マンネリ感を排し、現実感を増したポッターのチラシ
ハリーポッター6作目、『謎のプリンス』のチラシがちょっと面白い。
ロゴが斜めに配置され、バッサリとトリミングされてしまっているのである。ロゴはすごく大事な大事なものなので、普通はむやみやたらに切り刻んだり、まして面積の半分以上が見えてないなどなかなかあり得ないものだが、今回のチラシではそれをやっている。やってしまったのもすごいが、OKを出した方も理解あるなぁと思う。
この手法には2つの効果があると思う。
1つは、現実感を出すことだ。今回の作品では、いよいよ魔法界から人間界までに魔の手が及び、すなわち我々のリアルな世界に魔法の世界が混じりこむことになる。映画予告でも、えらく現実感を増した橋の映像が印象的だ。このトリミングされたロゴは、それらがチラシの枠に入りきらないほどに我々の目の前に迫っていることを表現し、危機感を煽っている。もはや映画の中で起こってる人ごとではないですよ、というワケだ。

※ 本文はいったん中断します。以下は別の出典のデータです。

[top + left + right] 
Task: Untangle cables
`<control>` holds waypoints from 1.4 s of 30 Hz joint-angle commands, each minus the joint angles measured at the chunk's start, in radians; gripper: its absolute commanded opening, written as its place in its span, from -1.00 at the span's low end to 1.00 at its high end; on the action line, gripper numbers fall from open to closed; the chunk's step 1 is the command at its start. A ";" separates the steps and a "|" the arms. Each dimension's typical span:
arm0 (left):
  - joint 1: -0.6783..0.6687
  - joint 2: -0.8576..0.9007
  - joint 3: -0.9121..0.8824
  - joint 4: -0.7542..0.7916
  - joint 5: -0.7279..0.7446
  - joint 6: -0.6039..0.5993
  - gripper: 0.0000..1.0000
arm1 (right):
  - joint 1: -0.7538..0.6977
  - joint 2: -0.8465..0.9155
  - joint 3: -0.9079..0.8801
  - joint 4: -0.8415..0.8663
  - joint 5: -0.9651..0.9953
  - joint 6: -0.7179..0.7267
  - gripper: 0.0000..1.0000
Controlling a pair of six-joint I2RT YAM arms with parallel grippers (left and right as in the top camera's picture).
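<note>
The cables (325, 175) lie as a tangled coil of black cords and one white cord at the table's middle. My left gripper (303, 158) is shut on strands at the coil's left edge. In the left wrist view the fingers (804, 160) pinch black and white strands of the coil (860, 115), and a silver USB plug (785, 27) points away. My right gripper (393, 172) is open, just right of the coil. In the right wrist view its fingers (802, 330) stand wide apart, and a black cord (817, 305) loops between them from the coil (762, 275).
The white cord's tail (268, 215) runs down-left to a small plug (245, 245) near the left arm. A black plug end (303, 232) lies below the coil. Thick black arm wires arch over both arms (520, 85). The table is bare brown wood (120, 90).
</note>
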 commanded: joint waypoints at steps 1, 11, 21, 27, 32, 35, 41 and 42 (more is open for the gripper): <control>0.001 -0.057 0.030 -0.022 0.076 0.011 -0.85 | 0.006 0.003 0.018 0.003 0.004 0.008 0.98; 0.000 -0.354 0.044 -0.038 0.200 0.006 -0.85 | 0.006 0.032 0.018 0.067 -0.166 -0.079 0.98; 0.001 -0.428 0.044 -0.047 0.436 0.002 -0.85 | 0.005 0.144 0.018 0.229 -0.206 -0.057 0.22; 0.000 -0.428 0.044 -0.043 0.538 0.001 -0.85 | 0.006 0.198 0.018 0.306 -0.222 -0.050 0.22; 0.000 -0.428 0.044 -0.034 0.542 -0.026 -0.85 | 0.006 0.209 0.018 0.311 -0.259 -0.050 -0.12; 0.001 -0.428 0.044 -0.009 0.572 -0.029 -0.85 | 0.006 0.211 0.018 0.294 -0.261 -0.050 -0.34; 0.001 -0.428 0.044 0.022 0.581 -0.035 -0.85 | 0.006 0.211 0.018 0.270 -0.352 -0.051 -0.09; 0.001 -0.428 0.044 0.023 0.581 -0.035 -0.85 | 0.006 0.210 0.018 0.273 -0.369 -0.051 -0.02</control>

もう1つは、ポッターファンにターゲットをより絞っていることだ。6作目となるこのシリーズでは、既に有名になりすぎてダニエルラドクリフ君の顔がハリーポッター化し、アイコン化してしまった。ロゴの切れ端を見てもハリーポッターのロゴと分かるぐらい有名だ。したがって、ポッターのファンなら、ロゴの切れ端とラドクリフ君の顔があればポッターだと分かるでしょ、ツーとカーで通じ合う(既に死語)コミュニケーションでニヤリとするでしょ、というわけである。
6作目になってもう広告のデザイナーもうんざりして自暴自棄になりロゴをトリミングしちゃったのか、なんて一瞬考えたが、ややマンネリ気味のシリーズに新鮮味を与える意味でも面白い手法だと思う。実際、以前のようなメルヘンチックな魔法の映画には興味がなかったが、リアルな世界での映像を観ると少しこの映画にも興味が湧いたので、そういう意味でも新規性を持った宣伝が適しているのかも知れない。